Les apparences sont souvent trompeuses. Tellement qu'on finit par s'habituer à la surface des choses pour éviter de la gratter, que ce soit par paresse ou par dédain.
Les années 1980 sont souvent perçues comme une espèce de cancer pour la musique et en particulier le rock. On a évidemment eu pendant longtemps un regard biaisé sur cette époque. On ne pouvait pas s'empêcher de juger et de jeter à la poubelle une génération à cause d'un mainstream gangrené et différent de celui de la décennie précédente. L'époque avait changé et l'industrie musicale aussi. Le punk avait permis de renverser des dinosaures bien trop sûr d'eux et de démocratiser la musique pour tous. C'est normal, c'est un cycle naturel: une musique en chasse une autre pour la remplacer, jusqu'à qu'elle se fasse dévorer toute crue par une autre qui correspond mieux à son époque.
Après le punk, ce fut la new wave qui arriva, rejoint rapidement par la synthpop et comme toutes les vies d'un genre, après plusieurs années de créativité, ce fut le déclin. Si la première moitié des 80s échappe encore à peu près aux quolibets des vieux croulants fan des années 1970, pour la seconde moitié, c'est autre chose. 1985 marque la pire période du rock. La new wave et la synthpop deviennent faisandées, les belles années du post-punk sont passées et l'industrie musicale commence à imposer trop facilement des produits plutôt que des artistes.
Forcément, quand on a les yeux rivés sur le top 50 de cette période (en particulier en France), on a de quoi être horrifié.
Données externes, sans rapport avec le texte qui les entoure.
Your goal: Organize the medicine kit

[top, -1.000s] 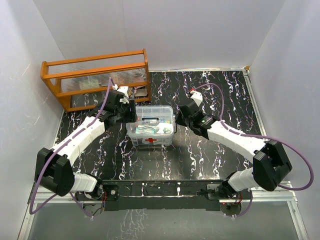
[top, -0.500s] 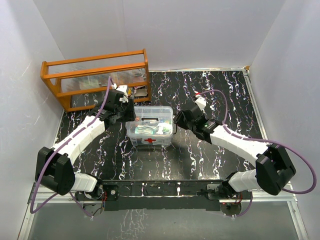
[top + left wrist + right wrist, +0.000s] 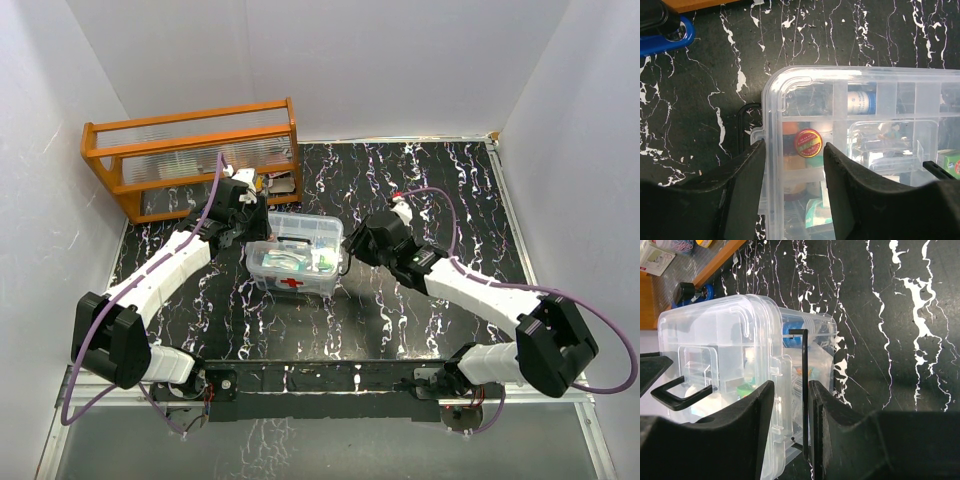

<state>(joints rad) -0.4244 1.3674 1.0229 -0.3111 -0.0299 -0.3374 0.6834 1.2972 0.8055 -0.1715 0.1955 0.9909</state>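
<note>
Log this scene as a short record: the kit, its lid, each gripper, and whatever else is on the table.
kit: clear rectangular plastic medicine kit with a red cross, mid-table, slightly askew
lid: clear lid on, dark handle on top
left gripper: open, straddling the kit's left end edge
right gripper: jaws narrow around the black wire latch at the kit's right end; grip unclear
other: orange wooden rack, back left of black marbled table

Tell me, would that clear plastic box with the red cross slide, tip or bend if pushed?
Probably slides: the clear plastic box sits low and wide on the black marbled table. Moulded ribs suggest rigidity. Packed contents suggest some weight.
</note>
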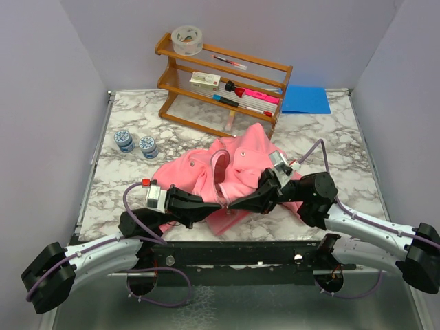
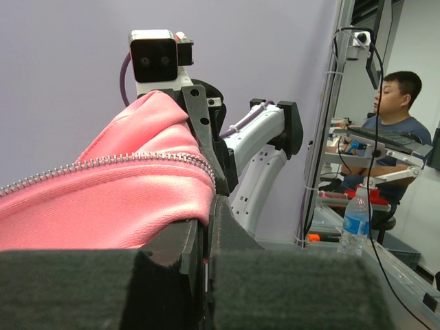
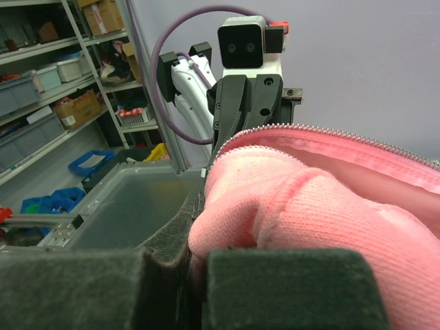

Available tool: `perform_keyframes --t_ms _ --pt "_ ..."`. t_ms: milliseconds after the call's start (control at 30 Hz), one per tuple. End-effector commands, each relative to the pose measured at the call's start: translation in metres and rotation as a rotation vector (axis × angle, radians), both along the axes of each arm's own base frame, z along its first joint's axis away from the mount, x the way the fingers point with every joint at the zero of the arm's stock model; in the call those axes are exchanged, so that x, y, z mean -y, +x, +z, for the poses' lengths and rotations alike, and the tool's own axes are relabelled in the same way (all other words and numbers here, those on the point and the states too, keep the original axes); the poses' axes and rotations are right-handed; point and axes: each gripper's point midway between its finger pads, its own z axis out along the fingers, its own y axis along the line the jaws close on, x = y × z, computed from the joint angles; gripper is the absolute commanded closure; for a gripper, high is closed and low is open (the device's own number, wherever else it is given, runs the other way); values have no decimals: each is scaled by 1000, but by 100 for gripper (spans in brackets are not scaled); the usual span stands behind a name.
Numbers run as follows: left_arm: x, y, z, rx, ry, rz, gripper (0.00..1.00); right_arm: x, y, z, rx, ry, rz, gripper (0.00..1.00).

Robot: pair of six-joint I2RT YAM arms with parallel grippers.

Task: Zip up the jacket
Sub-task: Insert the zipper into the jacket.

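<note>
1. The left jaws are pinched narrow on the jacket (image 2: 117,199) edge, just under its zipper teeth (image 2: 103,163). The right jaws are nipped tight on a fold of fleece beside the opposite row. The two pairs meet nose to nose at the jacket's 6 o'clock hem.
2. The jacket looks light, soft and floppy. It should bunch and stretch rather than hold a line, so the teeth probably need pulling taut. The best hold is likely the bottom ends of the two zipper edges. I cannot make out the slider.
3. It lies crumpled at the centre of the worktop (image 1: 344,158), open in front, reaching toward 6 o'clock.
4. The worktop is marble-patterned and looks smooth, so fleece may slide on it.
5. A wooden rack (image 1: 227,82) stands at 12 o'clock, two small jars (image 1: 135,142) at 10 and a blue sheet (image 1: 306,100) at 1. Plain walls close three sides.
</note>
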Motion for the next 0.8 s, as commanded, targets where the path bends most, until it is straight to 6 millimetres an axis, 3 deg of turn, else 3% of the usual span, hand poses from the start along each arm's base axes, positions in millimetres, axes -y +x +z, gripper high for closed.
perform_keyframes --t_ms 0,767 --pt "-6 -13 19 85 -48 -21 100 4 1 27 61 86 -25 100" --pt "-2 -7 13 69 -16 -3 100 0 4 29 50 83 -23 100"
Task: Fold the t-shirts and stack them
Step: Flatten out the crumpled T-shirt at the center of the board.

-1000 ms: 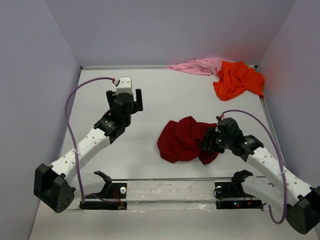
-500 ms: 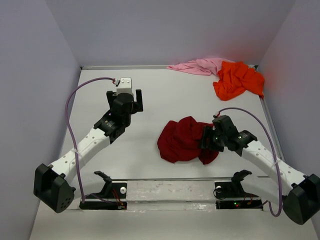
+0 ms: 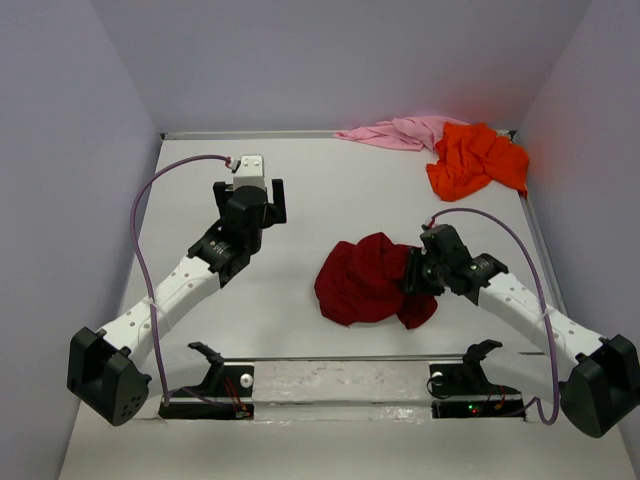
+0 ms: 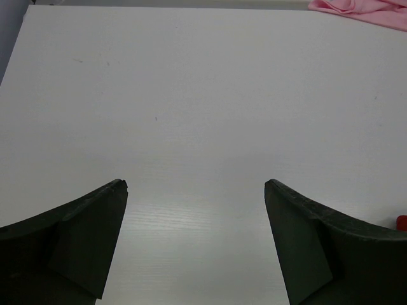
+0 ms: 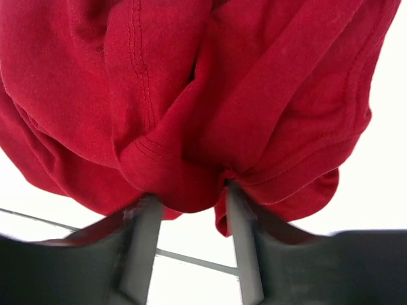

C'est à ce moment précis qu'une nouvelle ère commence: celle des petits labels indépendants, de l'underground, du "rock indé"... Qui n'est pas un genre mais plus une mentalité qui a disparue aujourd'hui.
Psychocandy n’est pas seulement un disque culte: c’est un disque clé. Un disque qui permet de comprendre la jonction entre ces deux périodes: les débuts du Do It Yourself musical de l'après-punk et son explosion commercial (avec Nevermind). La popularité de cet album est contextuelle, comme tous les classiques proclamés par les critiques, mais pas seulement. Certes, l'idée de fusionner une pop d'inspiration 60s (principalement les Beach Boys) avec des distorsions de guitares particulièrement agressive n'est pas vraiment original. Le Velvet Underground faisait cohabiter sur un même album ses sucreries pop et ses dérives bruitistes. Pourtant, à aucun moment, elles ne se retrouvaient sur un même morceau. Les frères Reid, alors surtout connus pour faire des concerts d'un quart d'heure car s'achevant inévitablement dans une émeute incontrôlable, s’appliquent à le faire ici et posent par la même occasion les bases du shoegaze.
Le son des années 1990 se définit donc en partie ici. Ce qui ferait alors de cet album une exception dans une décennie froide et peu excitante ? Faux, les Jesus and Mary Chain ne représentent qu'une facette de ces années longtemps restées obscures mais désormais réhabilitées.
Historiquement, il s'agit donc d'un jalon important mais fort heureusement, Psychocandy traverse les années pour des raisons artistiques. Non, il ne s'agit pas uniquement de bruit, mais de chansons. Ces Écossais sont des songwriters parmi les plus doués de leur génération. Des mélodies sucrées et inoubliables saupoudrées de larsens à faire grimacer les moins courageux. Un mélange délicieux car contre nature sur le papier (le titre de l'album n'est-il pas déjà explicite à ce sujet ?). C’est cette raison qui pousse ce disque vers le haut, et en fait une des plus grande réussite de cette décennie.
Pendant longtemps, j'ai cru que les années 1980 étaient une décennie de strass et paillettes où rien ne dépassait. Puis j'ai découvert Psychocandy et je me suis rendu compte de mon erreur. Les années 1980 pouvaient être créatives, sans compromis et ludique.
La pire période du rock ? Si on est attaché aux vieilles reliques du passé, c'est bien possible. Heureusement, ce n'était pas mon cas.